Giving myself what I need
With all the tragedies, fires, hurricanes, shootings that we are witnessing, both personally and collectively in the world, there is a general heightened sensitivity demanding more self- care and self- love than ever before. My friend, Kati, said, “Consciousness has taken a huge leap and unconsciousness is even more unconscious creating an even greater gap. It requires a very astute presence and self-care now for us on the spiritual path.”
It could be easy to go into fear and panic and think the world is going to hell in a handbag. It is. But the good news is that this time in history is a powerful time of AWAKENING for the world to become conscious and for us to remember who we are. We are LOVE and we are all connected. Spirit is alive and well and doing its job. People are being “shaken up to waken up.”
We are the light that people seek out in traumatic times like we are experiencing. People see our light, love and peace and want it for themselves. When we are aligned with Spirit and living in gratitude, our vibration is high. It is not a time for FEAR, but empowerment and remembering who we are. We need to be able to share the tools and guide others within to their SOURCE, rather than to the outside world for answers. We have the answers within and this is a huge paradigm shift.
We must be willing to do our “inner work” and go deeper than ever before. It is a time for brutal self honesty in our relationships, especially with family and our adult children. Many of my friends are suffering with health challenges, relationship problems, grief, confusion and more.
The last two weeks have been very difficult for me as I had an unexpected emotional experience that knocked me off my feet and shook my faith. I thought it would never end. One day, it felt like I was back in the land of the living, and the next day or hours later, I was crying and feeling pain in my heart. I stayed with it and didn’t PUSH myself to go faster. I trusted that when the feelings were done moving through me, I would know it. Pushing was a way of life for me at one time, but I cannot do that to my body anymore. I am listening to my body and what it needs.
I don’t know what’s going on and I am living in the mystery and trusting and surrendering to Spirit. As I keep surrendering and trusting the process, I am letting go of the need to understand what’s going on and what lies ahead. The past is gone and the future is not here. All I have is this present moment, where there is love and peace.
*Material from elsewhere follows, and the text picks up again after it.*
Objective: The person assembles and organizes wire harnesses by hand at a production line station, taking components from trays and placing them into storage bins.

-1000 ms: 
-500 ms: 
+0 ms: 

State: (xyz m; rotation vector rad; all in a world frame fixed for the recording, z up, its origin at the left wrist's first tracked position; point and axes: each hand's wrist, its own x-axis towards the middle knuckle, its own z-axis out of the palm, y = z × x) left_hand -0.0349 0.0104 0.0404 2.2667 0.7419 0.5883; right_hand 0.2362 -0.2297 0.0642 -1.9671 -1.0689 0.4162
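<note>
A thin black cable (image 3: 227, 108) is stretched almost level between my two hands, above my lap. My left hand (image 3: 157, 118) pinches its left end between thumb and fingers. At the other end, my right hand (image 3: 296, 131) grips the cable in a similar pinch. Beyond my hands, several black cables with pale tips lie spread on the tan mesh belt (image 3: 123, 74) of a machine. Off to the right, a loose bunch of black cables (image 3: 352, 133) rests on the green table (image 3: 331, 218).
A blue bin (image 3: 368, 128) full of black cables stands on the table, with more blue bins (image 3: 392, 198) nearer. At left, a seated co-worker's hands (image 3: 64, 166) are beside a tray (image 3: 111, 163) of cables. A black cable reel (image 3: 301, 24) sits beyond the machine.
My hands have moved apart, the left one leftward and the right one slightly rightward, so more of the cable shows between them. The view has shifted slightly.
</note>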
When I started to write this blog, I thought, “I would not have chosen these weeks of emotional pain and exhaustion.” But then I realized I did choose it because my soul is wise and knows what it needs to grow.
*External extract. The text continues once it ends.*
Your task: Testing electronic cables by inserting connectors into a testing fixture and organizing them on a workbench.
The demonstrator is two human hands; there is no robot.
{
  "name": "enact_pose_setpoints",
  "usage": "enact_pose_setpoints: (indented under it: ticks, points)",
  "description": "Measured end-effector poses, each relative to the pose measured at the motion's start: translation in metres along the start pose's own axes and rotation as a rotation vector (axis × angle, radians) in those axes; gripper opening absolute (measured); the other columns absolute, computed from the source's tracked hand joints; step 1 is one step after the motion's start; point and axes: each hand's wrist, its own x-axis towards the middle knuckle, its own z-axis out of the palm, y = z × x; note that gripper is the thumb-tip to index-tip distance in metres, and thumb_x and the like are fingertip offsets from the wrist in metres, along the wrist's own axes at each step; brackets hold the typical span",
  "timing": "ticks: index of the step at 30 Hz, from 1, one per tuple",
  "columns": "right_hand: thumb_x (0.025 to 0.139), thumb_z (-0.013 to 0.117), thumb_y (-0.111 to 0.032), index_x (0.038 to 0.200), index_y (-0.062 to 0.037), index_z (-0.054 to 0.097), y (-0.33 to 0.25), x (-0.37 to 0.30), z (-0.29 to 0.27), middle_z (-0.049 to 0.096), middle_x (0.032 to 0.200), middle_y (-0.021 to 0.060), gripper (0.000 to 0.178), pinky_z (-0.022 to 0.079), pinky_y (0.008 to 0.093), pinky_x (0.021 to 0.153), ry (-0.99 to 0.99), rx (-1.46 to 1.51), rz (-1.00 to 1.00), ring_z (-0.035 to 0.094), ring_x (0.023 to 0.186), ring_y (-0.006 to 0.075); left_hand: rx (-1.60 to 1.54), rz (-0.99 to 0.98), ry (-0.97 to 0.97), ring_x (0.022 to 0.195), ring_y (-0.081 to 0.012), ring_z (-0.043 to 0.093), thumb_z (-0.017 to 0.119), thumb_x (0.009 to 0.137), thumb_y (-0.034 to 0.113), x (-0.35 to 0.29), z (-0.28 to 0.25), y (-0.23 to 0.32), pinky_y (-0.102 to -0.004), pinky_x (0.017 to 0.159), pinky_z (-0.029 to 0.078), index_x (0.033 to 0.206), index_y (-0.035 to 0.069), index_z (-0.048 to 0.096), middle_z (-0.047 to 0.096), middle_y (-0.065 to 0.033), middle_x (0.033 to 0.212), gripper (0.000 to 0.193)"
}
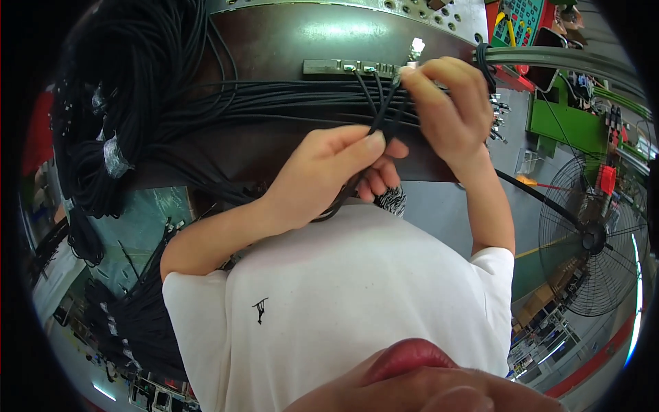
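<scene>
My left hand (322, 165) is closed around black cables (374, 127), thumb pressed on top, in front of my chest. Up and to the right, the fingers of my right hand (454, 110) pinch a cable end at the right end of a slotted metal bar (321, 66). The tip between those fingers is mostly hidden. Two metal cable connectors (360, 69) sit in the bar's slots, their cables running down toward my left hand. Just above my right fingertips a small white piece (417, 48) stands out. Many black cables (274, 99) lie across the dark table below the bar.
Large coiled cable bundles (130, 69) tied with clear wrap fill the table's left. More bundles (130, 323) lie lower left. A perforated metal plate (460, 17) borders the table's far edge. To the right stand a green machine part (570, 123) and a caged fan (592, 237).
</scene>
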Motion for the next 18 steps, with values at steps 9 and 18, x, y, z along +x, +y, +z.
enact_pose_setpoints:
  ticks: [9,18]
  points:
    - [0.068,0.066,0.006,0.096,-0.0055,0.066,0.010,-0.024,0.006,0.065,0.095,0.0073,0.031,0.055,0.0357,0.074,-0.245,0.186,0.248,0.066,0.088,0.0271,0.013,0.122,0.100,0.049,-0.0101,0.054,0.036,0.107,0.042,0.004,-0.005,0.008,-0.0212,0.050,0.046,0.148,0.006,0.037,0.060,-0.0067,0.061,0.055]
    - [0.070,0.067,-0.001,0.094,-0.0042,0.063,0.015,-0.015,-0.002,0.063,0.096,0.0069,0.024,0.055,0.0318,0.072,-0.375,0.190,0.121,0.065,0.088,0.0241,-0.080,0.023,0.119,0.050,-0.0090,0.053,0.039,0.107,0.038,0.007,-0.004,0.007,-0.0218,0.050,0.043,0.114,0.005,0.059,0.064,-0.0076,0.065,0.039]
Larry and my friends were concerned because they had never seen me down for so long. My friends called, texted, emailed and asked me if there was anything they could do for me. They were there for me 100%. I needed to go through this alone, which is new territory for me.
It became very clear to me that I needed to be there for me and give myself 100% self- love and self- care, which I did. I needed to listen to my body and what it needed. I knew thatwhat I was experiencing was deep and powerful and different from anything else I had ever experienced.
I have been practicing trusting, loving myself, saying no, setting boundaries, speaking up for decades. Through this experience and I can’t explain how, but it feels like something has moved from my head to my heart and I am more aligned with the truth of who I am.
Here are some of the gifts that I have received.
- I know and trust what I need to do for myself on a deep level.
- I am listening to my body and giving it what it needs.
- I am not afraid to take care of myself, despite the possibility of hurting someone I love.
- I am listening to Spirit for guidance in every decision I make.
- I will not do anything that doesn’t feel right and is not aligned with my spirit.
- So much of what used to matter, doesn’t matter anymore, like what someone does or doesn’t do.
.What I really appreciated from my friends and especially, Larry, is that I never felt judged or pushed to move through my stuff more quickly. It was always rest and take it easy. I know it was not easy for them to watch me exhausted and physically sick.
They trusted me although they didn’t understand what was going on (and neither did I). I am sure they were tempted to give me advice or what worked for them. I am wondering if the energy of TRUSTING MYSELF was so strong, that they didn’t need to step in and try to rescue or fix me.
My invitation to you, my friends, is to allow yourself to feel your feelings, rather than denying them, avoiding them and thinking they will go away. The world needs YOU more than ever. Are you willing to be honest with yourself and feel your pain so you can move through it and be more aligned with yourself and Spirit than ever before?